Return the lines below exactly, from the first one through the line that has "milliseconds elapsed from". Leave out everything after it.
== Data provided
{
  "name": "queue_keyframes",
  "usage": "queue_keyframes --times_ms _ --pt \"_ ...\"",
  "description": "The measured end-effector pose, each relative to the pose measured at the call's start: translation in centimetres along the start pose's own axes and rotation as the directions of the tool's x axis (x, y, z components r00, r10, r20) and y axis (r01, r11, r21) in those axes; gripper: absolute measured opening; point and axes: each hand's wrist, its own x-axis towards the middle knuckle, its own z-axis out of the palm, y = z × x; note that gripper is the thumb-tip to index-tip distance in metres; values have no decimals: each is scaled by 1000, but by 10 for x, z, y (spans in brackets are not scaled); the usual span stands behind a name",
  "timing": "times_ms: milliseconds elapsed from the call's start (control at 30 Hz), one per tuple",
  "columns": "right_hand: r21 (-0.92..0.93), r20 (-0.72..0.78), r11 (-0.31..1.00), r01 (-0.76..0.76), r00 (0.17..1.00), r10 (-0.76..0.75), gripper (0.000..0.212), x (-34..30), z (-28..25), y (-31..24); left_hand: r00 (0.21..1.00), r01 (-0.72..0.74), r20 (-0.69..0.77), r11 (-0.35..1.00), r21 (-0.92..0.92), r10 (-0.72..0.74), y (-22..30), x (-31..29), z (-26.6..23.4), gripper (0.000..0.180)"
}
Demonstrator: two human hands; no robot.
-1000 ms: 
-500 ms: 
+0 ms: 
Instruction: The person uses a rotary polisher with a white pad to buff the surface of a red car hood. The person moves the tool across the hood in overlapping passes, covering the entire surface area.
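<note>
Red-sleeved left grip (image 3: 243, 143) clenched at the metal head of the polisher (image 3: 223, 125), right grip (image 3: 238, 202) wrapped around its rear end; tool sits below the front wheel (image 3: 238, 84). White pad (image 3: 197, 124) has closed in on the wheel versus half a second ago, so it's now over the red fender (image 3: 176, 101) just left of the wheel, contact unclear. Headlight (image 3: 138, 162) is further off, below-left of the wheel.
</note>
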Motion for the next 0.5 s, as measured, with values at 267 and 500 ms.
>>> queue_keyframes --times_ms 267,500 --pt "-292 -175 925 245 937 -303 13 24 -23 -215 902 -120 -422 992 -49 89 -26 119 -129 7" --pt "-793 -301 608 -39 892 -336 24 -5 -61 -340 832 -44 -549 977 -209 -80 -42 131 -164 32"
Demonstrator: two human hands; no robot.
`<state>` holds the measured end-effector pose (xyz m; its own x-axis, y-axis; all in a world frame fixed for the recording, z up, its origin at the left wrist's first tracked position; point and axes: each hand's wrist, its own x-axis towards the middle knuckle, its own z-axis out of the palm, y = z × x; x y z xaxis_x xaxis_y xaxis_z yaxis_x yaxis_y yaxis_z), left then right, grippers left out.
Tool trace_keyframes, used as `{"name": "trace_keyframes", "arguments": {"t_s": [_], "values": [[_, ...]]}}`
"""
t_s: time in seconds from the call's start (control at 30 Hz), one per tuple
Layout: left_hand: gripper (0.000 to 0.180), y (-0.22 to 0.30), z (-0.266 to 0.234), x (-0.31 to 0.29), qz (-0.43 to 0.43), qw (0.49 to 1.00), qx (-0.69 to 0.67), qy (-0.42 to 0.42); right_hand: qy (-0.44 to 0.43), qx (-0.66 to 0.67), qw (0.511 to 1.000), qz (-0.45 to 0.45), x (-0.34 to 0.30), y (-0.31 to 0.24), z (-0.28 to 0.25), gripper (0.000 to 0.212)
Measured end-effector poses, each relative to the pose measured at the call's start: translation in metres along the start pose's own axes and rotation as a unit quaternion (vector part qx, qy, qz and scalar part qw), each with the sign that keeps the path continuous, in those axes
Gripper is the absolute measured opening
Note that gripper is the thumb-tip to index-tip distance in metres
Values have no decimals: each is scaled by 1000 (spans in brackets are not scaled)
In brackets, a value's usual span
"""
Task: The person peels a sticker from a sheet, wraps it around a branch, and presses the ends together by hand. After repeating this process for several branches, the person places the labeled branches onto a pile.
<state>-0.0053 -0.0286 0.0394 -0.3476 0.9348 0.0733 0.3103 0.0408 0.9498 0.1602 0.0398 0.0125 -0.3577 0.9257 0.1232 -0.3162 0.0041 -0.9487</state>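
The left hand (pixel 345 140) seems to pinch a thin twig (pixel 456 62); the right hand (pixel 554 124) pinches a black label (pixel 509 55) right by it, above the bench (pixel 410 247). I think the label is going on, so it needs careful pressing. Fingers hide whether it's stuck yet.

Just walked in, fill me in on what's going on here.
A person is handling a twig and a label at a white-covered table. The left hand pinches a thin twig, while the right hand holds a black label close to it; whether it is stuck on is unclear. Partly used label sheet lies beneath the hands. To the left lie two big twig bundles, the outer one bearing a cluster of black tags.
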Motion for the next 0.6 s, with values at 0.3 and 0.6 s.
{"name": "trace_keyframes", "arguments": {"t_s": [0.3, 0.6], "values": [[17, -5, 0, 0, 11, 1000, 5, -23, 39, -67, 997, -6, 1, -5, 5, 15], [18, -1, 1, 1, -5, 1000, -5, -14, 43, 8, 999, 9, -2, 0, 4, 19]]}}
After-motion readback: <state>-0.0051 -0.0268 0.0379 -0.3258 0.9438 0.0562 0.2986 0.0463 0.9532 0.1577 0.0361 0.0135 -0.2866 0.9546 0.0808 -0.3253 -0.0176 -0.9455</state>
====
» Response:
{
  "name": "queue_keyframes",
  "usage": "queue_keyframes --times_ms _ --pt \"_ ...\"",
  "description": "The measured end-effector pose, each relative to the pose measured at the call's start: translation in centimetres along the start pose's own axes and rotation as the directions of the tool's x axis (x, y, z components r00, r10, r20) and y axis (r01, r11, r21) in those axes; gripper: absolute measured opening; point and axes: each hand's wrist, its own x-axis towards the middle knuckle, its own z-axis out of the palm, y = z × x; note that gripper is the thumb-tip to index-tip distance in metres; values have no decimals: each is scaled by 1000, but by 10 for x, z, y (spans in brackets are not scaled); the usual span stands behind a name",
  "timing": "times_ms: milliseconds elapsed from the call's start (control at 30 Hz), one per tuple",

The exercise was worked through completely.